Veja-se que aquele momento é anterior à edição do Código Tributário Nacional – CTN, Lei nº 5.172/66,  já louvado como o ‘Livro Bom’ pelo ilustre professor Carlos Sapavini em suas incomparáveis aulas, com o qual, tomamos a liberdade de fazer coro, no particular, passando a assim identificar o códice.

Época em que, por falta de sistematização, ainda não se tinha uma perfeita visão do conceito de tributo e nem de suas possíveis espécies.

E, mesmo assim, sem a sistematização necessária, como perfeitamente verificado e demonstrado pelo renomado jurista e expositor Rones Fontoura de Souza, o Pedágio já era, indiscutivelmente, identificado como tributo da espécie taxa, sendo expressamente incluído neste rol, vez que visava, como outras taxas que fossem criadas, indenizar e remunerar as despesas ocorridas com a construção, conservação e melhoramento das estradas.

Justamente esta característica de ser remuneratória, ou seja, de pagar por serviços prestados, é que se estabeleceria como o diferencial específico do tributo da espécie Taxa, como posteriormente reconhecido pela doutrina e mesmo pela legislação, especialmente pelo Livro Bom – CTN, que a partir de 1966 trouxe legalmente os conceitos de tributo e de algumas de suas espécies, adotando alguns estudos já produzidos.
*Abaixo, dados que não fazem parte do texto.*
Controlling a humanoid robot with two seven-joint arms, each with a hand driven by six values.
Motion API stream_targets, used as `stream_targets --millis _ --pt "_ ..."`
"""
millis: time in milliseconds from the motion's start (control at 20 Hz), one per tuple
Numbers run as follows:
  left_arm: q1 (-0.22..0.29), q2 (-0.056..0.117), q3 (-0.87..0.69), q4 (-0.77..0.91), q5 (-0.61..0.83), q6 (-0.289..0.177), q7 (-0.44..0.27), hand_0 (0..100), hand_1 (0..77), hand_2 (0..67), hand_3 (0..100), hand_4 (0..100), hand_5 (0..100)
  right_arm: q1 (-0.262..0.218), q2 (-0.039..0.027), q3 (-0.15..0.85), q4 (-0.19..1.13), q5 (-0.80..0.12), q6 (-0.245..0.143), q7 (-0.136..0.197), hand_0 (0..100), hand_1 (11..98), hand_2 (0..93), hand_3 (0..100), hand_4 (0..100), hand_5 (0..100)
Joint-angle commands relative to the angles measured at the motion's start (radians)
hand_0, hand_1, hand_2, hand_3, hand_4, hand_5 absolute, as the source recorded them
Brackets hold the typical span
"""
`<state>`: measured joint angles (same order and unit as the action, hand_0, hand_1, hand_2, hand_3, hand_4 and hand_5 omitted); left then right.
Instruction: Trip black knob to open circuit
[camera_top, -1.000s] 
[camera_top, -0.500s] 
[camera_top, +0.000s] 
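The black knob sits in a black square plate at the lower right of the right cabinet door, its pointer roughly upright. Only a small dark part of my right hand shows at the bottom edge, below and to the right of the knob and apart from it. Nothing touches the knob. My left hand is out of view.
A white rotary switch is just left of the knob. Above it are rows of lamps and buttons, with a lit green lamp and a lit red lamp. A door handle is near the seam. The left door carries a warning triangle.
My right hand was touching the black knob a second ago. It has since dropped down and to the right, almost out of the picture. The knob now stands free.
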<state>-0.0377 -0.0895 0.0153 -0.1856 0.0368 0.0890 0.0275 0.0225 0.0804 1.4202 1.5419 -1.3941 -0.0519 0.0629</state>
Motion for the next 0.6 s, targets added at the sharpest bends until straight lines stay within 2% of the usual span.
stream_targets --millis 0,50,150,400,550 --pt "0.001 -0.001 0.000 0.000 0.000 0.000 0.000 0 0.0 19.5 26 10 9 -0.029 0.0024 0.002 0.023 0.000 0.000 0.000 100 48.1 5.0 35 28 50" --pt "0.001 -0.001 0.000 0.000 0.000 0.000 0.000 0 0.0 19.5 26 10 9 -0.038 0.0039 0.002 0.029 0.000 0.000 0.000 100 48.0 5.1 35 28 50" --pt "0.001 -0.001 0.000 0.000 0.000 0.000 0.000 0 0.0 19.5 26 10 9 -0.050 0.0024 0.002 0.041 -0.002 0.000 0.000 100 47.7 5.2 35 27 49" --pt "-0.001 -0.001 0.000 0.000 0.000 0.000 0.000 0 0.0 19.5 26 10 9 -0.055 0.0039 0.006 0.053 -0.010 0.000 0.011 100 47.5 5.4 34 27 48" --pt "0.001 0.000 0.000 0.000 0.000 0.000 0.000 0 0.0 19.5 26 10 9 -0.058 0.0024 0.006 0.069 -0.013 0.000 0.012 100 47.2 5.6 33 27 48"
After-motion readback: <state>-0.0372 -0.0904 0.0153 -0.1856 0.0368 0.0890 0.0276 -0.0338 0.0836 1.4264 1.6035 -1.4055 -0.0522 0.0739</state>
Interessante notar ainda, que a exceção ao impedimento de se criar embaraços ao tráfego era abrangente de toda e qualquer taxa e não só a de Pedágio, desde que vinculadas ao fato. O que se alteraria posteriormente, e até os dias atuais, onde tal exceção só, e unicamente, alcança o Pedágio e nenhum outro tributo.

3.6. Constituição de 1967

Trilhando o mesmo caminho de sua antecessora, a “Constituição da República Federativa do Brasil”, de 20 de outubro de 1967, por sua vez, manteve no inciso II de seu artigo 20, disposição bastante semelhante, vedando à União, aos Estados, ao Distrito Federal e aos Municípios, estabelecer limitações ao tráfego de pessoas ou mercadorias por meio de tributos, excetuando o Pedágio, desde que destinado a atender o custo das vias de transporte. Também neste momento, vemos que, mesmo com algumas diferenças, o texto é claro ao afirmar ser o Pedágio um tributo, quando é o mesmo exceção àquela regra impeditiva.
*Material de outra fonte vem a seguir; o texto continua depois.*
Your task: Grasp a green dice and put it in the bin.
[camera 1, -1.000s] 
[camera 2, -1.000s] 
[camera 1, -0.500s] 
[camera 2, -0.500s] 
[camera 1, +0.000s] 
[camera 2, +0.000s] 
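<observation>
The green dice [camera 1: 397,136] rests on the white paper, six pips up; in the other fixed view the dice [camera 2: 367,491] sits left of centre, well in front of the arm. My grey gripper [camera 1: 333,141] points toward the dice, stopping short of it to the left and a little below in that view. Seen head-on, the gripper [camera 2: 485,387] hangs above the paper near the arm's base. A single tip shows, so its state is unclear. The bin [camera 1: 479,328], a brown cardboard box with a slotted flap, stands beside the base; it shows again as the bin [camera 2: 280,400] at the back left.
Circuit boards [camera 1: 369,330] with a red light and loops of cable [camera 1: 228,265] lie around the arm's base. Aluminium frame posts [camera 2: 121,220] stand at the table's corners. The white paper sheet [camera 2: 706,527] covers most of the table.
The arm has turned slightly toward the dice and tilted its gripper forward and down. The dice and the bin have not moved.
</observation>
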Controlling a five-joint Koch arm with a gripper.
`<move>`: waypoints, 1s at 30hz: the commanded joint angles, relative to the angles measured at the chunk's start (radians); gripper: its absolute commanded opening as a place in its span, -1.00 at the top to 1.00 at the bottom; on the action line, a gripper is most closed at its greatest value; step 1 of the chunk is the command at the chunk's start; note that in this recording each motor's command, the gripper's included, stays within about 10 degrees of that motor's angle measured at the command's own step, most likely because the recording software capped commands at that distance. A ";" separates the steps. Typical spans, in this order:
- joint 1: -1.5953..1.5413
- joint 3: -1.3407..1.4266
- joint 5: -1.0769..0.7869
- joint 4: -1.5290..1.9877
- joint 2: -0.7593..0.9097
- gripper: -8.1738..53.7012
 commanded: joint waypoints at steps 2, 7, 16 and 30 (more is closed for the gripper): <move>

E nesta nova ordem constitucional e social, em que já se iniciava uma nova visão e uma maior valorização aos direitos individuais, vemos que a exceção mencionada já tinha previsão de ser alcançada somente pelo Pedágio e por mais nenhum outro tributo. Restringindo, ainda mais, a possibilidade de limitação à liberdade de ir e vir.

“Art 20 – É vedado à União, aos Estados, ao Distrito Federal e aos Municípios:

II – estabelecer limitações ao tráfego, no território nacional, de pessoas ou mercadorias, por meio de tributos interestaduais ou intermunicipais, exceto o Pedágio para atender ao custo de vias de transporte; …”
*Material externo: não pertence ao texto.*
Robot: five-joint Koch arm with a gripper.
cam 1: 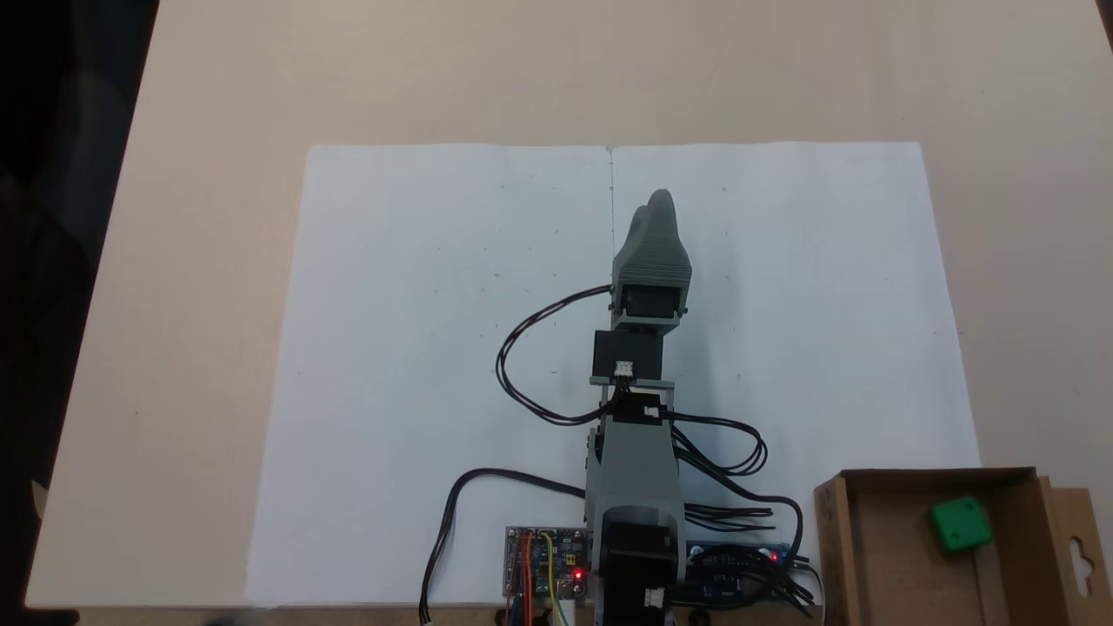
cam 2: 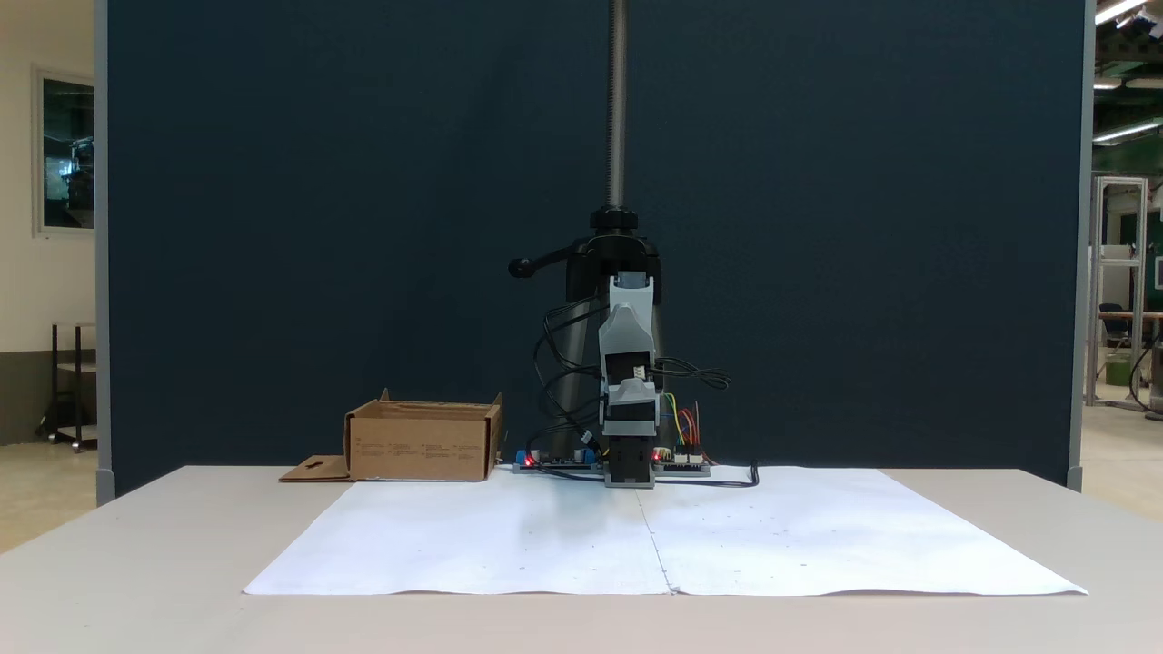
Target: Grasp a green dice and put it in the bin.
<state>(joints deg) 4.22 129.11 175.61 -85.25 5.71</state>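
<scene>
Inside the bin [cam 1: 835, 539], at the lower right of the top-down fixed view, the green dice [cam 1: 959, 524] lies on the cardboard floor, so the drop looks done. The gripper [cam 1: 658, 202] sits well apart from it, folded over the white paper [cam 1: 417, 348] above the arm's base, seemingly parked at rest. Its jaws overlap, so I cannot tell whether they are parted or together.

No legible text, labels or numbers; faint print on the brown cardboard box [cam 2: 422, 443] wall is too small to read.
</scene>
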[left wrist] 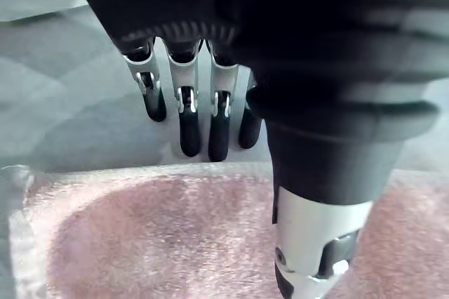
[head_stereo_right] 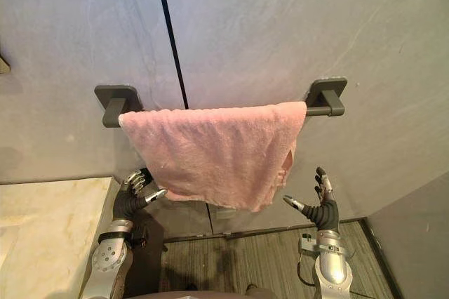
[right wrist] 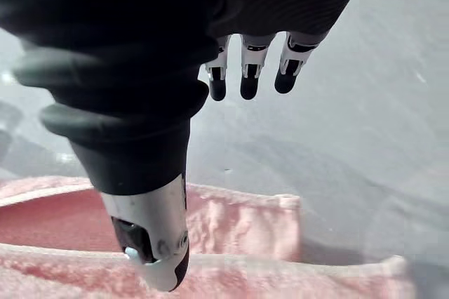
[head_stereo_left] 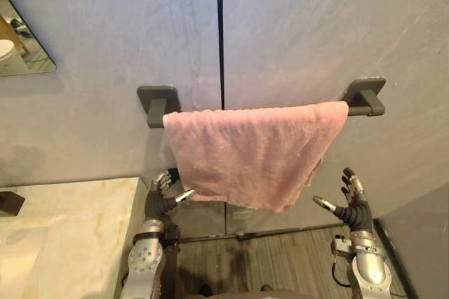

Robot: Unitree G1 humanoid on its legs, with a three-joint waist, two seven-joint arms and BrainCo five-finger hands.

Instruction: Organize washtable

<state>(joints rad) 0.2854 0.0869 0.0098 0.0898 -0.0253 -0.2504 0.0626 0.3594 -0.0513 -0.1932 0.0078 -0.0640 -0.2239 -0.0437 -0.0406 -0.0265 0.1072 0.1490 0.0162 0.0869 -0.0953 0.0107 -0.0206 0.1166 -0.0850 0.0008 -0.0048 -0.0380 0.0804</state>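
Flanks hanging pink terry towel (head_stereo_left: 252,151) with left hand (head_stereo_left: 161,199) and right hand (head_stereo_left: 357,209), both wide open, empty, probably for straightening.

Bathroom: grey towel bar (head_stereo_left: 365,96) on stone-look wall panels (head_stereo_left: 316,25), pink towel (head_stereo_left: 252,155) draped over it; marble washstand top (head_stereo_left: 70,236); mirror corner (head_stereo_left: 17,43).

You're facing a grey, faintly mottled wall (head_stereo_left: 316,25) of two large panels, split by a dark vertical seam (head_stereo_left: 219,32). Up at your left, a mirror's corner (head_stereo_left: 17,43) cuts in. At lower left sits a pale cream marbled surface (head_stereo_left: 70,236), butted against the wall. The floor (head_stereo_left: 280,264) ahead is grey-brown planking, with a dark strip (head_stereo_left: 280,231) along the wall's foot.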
Ainda naquele momento, como o Pedágio tinha o viso de arcar com o custo das vias de transporte, portanto, pagar por serviços prestados, mantinha Ele o elemento específico e configurador dos tributos da espécie taxa, que seja, o caráter remuneratório. Mesmo que não mais fosse o texto constitucional expresso no sentido de denominar o Pedágio como taxa. Isto porque, a clara e precisa conceituação de taxa contida no ‘Livro Bom’ já em vigor, perfeitamente recepcionada por aquela nova ordem constitucional, sobejamente se aplicava ao caso, sendo despiciendas maiores remissões e explicitações.

3.7. Constituição de 1988

De forma diferente das previsões existentes nos sistemas constitucionais anteriores, a atual “Constituição da República Federativa do Brasil”, de 05 de outubro de 1988, mesmo mantendo o Pedágio como um tributo, não lhe dirigiu aquele cunho remuneratório, que o atrelava à condição de ser um tributo da espécie taxa.

O artigo 150, inciso V, da CF/88, prevê que a ressalva à proibição de se estabelecer limitações ao tráfego de pessoas ou bens, somente se dá em relação ao Pedágio, mantida então aquela exceção já conhecida.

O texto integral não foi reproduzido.